Looking back even farther in the past one must take into account the Roman Warm Period, when there was a lengthy time of well above 'average' temperatures. It was even warm enough for vineyards in northern England/southern Scotland. (The Romans never really tamed the rest of Scotland. The Picts saw to that.) Some vineyards were also prevelent during the Medieval Warm Period, but not to the extent seen during the earlier Roman Period.
Work done by Dr. Henrik Svensmark of the Danish Space Research Institute has postulated a direct tie in with the solar activity during those two periods as well as the cold periods between them and from the Medieval Warm Period and today. There are those who disagree with Svensmark's conclusions, but also plenty of climatologists that see there is something to Svensmark's theory.
I think my biggest problem is that too many are more than willing to ascribe climate change to a single cause, particularly the AGW proponents. Far too many people on both sides of the debate are willing to cast aside data or additional theories that are in direct conflict with their beliefs or try to minimize factors that may have as great or even greater affect on climate.
One chart used by my erstwhile commenter shows changes in the CO2 and changes in temperatures. Does anyone else notice the same things I did?
First, it shows a somewhat regular cycle from the beginning of the chart to the end. Second, it shows both increases and decreases in both CO2 levels and temperatures. What is driving those cycles? It sure as heck isn't likely to be human activity, is it? Obviously not. Could it possibly be driven by the sun's change in activity in a combination of the 11 year, 23 year, and 178 year solar cycles?
Regardless of the mechanisms driving climate charge - warming or cooling - there's far too much hysteria out there making debate difficult, if not impossible. The AGW folks seem to driven to neurosis, their cause taking on the characteristics of obsession, or worse, a religious cult.

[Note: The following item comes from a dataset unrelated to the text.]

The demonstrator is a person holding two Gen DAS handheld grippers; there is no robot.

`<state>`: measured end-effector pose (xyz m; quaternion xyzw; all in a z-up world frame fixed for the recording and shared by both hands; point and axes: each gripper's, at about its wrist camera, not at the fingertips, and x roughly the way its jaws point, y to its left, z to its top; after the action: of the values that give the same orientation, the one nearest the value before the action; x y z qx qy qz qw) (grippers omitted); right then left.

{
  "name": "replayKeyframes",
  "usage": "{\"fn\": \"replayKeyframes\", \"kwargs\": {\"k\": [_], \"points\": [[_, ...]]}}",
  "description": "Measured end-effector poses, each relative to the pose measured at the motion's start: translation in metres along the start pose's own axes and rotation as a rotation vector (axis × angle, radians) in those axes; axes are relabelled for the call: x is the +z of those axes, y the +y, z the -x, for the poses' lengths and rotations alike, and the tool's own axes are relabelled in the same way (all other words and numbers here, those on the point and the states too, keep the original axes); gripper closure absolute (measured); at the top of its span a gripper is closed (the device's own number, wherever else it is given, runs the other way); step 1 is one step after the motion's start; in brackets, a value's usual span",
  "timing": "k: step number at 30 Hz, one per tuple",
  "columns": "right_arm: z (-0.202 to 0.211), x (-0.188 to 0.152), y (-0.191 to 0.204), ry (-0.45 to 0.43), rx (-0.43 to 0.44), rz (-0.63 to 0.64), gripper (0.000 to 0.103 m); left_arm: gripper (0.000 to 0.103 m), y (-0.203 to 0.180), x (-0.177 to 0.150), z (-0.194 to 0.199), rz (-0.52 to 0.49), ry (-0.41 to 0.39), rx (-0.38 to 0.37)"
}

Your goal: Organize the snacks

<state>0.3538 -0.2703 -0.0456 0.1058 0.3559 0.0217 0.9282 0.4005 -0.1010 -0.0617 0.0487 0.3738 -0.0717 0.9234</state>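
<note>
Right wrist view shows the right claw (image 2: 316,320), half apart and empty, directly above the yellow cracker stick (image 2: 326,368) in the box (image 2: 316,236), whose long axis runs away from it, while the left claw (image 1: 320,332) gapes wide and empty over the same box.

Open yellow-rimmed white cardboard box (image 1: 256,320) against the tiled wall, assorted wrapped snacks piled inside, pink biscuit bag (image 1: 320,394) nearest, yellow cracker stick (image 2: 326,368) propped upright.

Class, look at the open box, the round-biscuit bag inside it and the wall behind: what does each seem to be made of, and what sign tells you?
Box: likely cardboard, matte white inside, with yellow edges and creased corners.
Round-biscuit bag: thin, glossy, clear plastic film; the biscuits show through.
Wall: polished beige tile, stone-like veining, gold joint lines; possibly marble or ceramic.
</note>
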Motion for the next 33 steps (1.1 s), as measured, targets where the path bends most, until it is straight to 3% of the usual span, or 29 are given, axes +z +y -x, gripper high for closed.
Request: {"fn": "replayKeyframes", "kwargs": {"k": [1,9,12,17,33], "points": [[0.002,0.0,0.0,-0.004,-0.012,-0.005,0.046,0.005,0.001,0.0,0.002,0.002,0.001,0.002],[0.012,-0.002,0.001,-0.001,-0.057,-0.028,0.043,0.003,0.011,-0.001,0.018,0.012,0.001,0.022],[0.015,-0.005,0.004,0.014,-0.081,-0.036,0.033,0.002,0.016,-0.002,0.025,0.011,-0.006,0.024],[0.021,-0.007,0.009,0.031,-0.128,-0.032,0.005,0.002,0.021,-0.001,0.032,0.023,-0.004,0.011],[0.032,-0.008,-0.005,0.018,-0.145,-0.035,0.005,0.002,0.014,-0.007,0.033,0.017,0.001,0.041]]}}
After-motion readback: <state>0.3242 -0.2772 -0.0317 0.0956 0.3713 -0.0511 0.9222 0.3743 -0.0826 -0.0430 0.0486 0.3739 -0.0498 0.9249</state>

This WSJ opinion piece goes on to claim that too much of the environmental/climate change movement has been hijacked by those with a political or ideological ax to grind, leaving the actual scientists out of the debate, except for those who are willing to trade their scientific objectivity for personal gain, political or monetary. (Let's face it, there are millions, if not hundreds of millions of dollars out there for grants and research, particularly if you'll use the money to prove climate change, specifically warming, is All-The-Fault-Of-The-Evil-Humans™. That's one hell of an incentive.
Last week marked the 20th anniversary of the mass hysteria phenomenon known as global warming. Much of the science has since been discredited.

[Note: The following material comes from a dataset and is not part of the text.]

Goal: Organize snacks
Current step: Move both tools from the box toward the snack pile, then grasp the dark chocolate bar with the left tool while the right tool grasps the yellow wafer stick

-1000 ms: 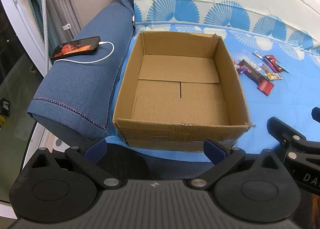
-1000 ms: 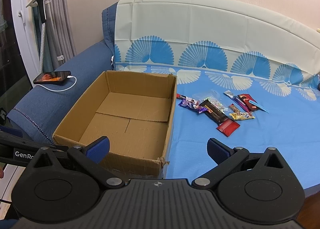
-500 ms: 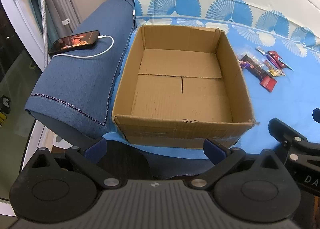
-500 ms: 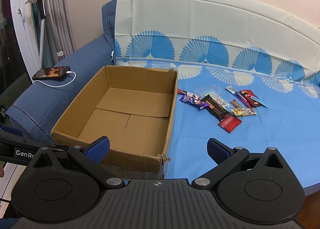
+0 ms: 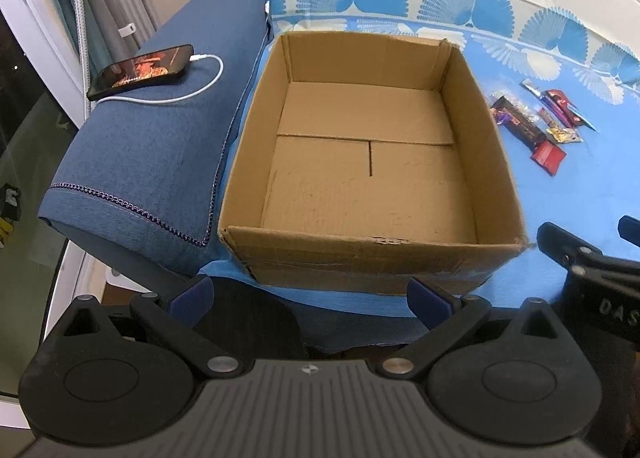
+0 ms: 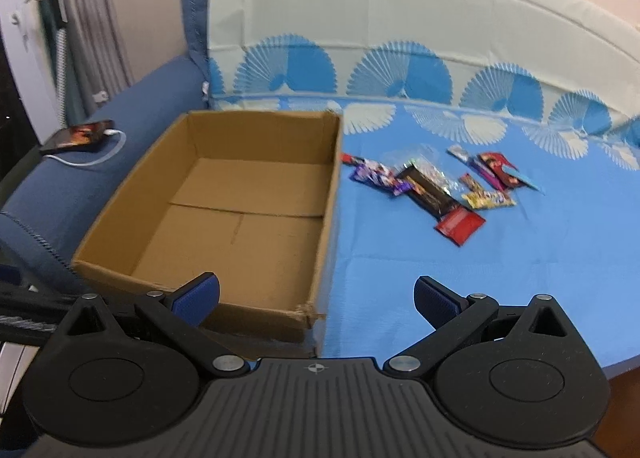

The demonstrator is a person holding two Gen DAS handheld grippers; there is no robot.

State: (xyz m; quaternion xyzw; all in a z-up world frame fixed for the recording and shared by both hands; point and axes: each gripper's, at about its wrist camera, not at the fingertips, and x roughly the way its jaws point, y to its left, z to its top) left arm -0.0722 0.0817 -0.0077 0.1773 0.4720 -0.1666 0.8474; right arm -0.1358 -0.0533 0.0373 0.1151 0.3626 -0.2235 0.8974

What, discredited? Thousands of scientists insist otherwise, none more noisily than NASA's Jim Hansen, who first banged the gong with his June 23, 1988, congressional testimony (delivered with all the modesty of "99% confidence").
But mother nature has opinions of her own. NASA now begrudgingly confirms that the hottest year on record in the continental 48 was not 1998, as previously believed, but 1934, and that six of the 10 hottest years since 1880 antedate 1954. Data from 3,000 scientific robots in the world's oceans show there has been slight cooling in the past five years, never mind that "80% to 90% of global warming involves heating up ocean waters," according to a report by NPR's Richard Harris.